Een boekbespreking over het boek “Ziel zoekt zin, hoe verder als je geloof het niet meer doet” in het Friesch Dagblad van 17 december ging over zinzoekers. Die titel bracht me op heel iets anders. Namelijk bij de vraag: wat wordt eigenlijk met “ziel” bedoeld? Is dat het verstand, het brein, het karakter, de geest of nog iets anders? We kennen het woordje “ziel” van allerlei uitdrukkingen. Zoals: de ogen zijn de spiegels van je ziel. In de kerk gaat het ook gauw eens over de ziel. In psalm 131 bijvoorbeeld, of Psalm 42.

Er is veel geschreven over de ziel. Arjan Plaisier ontraadt de lezer in het novembernummer van het kerkblad van de PKN in Amersfoort, om te beginnen aan een definitie van de ziel. Daar is een ziel volgens hem veel te mysterieus voor. Mariëtte Christophe schreef in hetzelfde blad: “Zelf heb ik van mijn scheikundeleraar geleerd dat iets nooit niets kan worden. Dat is voor mij haast een wetenschappelijke onderbouwing geworden voor het feit dat ik, nadat ik dood ben, nog altijd iets ben en voor mij is dat mijn ziel. Die reist weer terug naar het zielenrijk.”

Gemakshalve zie ik de ziel maar als een stukje smeltkroes van m’n brein. Waar gevoelens als vreugde, verdriet, hoop, liefde, pijn samenklonteren en worden uitgekristalliseerd tot gedachten of handelingen.

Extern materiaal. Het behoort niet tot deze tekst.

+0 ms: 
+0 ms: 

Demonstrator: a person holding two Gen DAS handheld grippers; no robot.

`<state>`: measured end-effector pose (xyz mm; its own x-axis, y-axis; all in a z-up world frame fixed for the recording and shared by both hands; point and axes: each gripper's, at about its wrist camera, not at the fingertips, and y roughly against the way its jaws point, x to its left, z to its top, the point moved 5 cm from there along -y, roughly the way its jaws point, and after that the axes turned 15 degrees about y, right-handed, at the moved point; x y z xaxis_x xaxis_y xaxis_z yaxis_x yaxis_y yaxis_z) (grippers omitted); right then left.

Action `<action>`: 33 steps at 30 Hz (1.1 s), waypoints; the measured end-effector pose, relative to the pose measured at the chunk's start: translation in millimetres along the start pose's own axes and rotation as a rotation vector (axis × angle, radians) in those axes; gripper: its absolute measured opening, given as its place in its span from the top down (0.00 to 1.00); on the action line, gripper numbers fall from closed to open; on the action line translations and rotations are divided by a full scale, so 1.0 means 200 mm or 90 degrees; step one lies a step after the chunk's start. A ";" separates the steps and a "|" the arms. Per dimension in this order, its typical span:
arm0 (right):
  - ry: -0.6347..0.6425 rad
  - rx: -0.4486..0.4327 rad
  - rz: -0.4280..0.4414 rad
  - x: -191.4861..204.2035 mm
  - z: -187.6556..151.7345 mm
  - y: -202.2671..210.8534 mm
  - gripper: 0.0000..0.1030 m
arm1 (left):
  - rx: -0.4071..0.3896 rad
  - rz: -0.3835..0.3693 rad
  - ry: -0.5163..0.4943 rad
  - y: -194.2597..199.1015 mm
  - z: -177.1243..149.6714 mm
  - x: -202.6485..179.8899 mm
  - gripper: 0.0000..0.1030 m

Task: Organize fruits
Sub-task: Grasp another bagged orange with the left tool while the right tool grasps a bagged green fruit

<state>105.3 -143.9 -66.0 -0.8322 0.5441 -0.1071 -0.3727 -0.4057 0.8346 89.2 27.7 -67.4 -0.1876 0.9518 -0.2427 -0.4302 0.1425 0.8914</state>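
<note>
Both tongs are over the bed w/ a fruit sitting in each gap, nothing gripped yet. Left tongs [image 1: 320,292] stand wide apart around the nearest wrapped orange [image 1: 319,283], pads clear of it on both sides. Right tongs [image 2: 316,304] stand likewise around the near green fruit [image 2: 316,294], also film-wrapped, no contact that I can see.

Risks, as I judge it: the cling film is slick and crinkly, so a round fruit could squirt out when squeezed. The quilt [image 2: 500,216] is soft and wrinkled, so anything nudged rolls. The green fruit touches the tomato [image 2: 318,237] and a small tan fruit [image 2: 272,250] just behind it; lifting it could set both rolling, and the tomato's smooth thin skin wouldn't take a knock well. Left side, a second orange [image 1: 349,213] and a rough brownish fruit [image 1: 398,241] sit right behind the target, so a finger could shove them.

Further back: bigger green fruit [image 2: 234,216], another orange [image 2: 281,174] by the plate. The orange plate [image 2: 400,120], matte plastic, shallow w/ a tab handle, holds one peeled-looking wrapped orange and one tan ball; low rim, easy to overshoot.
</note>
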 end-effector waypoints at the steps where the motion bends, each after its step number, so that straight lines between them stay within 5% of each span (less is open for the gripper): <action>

In de kerkdienst van 22 januari jl. ging ds. Mirjam Hulzebos uit Britsum voor. Ze was lang uit de roulatie geweest. Een van haar vier dochters (18) stierf vorig jaar door euthanasie, na jaren vol depressies, zelfbeschadiging en suïcidepogingen. Moeder Mirjam steunde haar dochter in de zware strijd om te mogen sterven. Met die wetenschap zat ik in de bank. Denkend aan de zware weg die achter haar lag. Hoe moedig en sterk moet je zijn om zo’n weg af te kunnen leggen. Hoeveel slapeloze nachten had ze doorstaan, eenzaam, vol liefde voor haar kind, zoekend naar een begaanbare weg, naar steun bij hulpverleners die haar vaak niet begrepen. Zulke gedachten speelden door mijn hoofd. Ik proefde de diepte van haar betrokkenheid bij de gebeden, zij heeft dingen doorleefd waar ik – gelukkig – geen weet van heb. De nacht daarna kwam het terug. Gek genoeg kwam ik toen weer uit bij de ziel. En bij de gedachte aan God. Hoe vaak zou Mirjam haar onpeilbaar diep verdriet niet bij Hem hebben neergelegd? Het kan niet anders dan dat zij zich gesteund en getroost heeft gevoeld. Omdat ze bij Hem balsem voor haar ziel heeft gevonden.